What the exercise asks ->
Tell how many lines in the data contain the word "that", and leave out everything else.

Information shown ->
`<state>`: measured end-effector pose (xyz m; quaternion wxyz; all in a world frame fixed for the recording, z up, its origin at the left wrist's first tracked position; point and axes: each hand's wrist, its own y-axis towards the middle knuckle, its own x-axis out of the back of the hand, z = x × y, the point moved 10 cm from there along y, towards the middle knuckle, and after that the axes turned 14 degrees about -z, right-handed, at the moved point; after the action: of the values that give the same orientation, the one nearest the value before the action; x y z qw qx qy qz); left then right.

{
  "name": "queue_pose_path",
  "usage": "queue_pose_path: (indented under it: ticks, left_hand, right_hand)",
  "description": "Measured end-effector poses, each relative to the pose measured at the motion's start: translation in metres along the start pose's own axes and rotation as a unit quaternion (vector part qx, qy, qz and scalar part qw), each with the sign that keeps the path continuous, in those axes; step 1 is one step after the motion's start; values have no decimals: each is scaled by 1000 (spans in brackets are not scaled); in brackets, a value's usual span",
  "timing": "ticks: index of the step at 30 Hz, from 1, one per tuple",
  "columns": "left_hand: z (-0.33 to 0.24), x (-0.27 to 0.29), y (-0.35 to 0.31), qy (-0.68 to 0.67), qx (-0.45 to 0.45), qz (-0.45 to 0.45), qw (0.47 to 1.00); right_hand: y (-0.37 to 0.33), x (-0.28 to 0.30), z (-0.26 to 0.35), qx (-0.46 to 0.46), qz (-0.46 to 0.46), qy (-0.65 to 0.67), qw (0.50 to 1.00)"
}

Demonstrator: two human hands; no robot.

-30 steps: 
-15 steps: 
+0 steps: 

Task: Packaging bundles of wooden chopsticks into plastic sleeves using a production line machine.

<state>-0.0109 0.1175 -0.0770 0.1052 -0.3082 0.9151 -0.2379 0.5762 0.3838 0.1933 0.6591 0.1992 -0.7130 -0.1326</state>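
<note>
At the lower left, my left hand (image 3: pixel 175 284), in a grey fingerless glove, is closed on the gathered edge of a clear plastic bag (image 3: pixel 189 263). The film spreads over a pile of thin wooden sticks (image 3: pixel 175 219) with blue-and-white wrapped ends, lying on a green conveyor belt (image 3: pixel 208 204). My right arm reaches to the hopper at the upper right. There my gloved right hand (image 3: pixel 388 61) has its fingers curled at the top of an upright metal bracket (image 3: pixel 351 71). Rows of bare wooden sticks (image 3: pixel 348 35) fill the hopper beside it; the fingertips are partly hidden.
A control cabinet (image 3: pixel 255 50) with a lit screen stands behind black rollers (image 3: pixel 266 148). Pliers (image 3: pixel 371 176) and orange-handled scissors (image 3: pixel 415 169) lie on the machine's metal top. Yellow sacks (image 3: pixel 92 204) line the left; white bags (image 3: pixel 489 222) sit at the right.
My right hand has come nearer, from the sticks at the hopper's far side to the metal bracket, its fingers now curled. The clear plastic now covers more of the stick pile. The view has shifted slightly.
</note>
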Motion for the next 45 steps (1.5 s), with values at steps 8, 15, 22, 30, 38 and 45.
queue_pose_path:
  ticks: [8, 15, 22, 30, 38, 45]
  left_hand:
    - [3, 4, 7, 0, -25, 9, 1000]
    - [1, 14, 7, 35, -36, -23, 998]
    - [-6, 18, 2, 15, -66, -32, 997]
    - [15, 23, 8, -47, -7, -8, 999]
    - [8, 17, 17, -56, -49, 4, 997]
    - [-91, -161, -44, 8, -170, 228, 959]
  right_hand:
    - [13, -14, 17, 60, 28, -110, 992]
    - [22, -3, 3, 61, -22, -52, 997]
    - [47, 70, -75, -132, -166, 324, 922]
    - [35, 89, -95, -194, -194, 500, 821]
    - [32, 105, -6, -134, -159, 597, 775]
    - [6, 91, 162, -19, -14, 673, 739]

The answer ->
2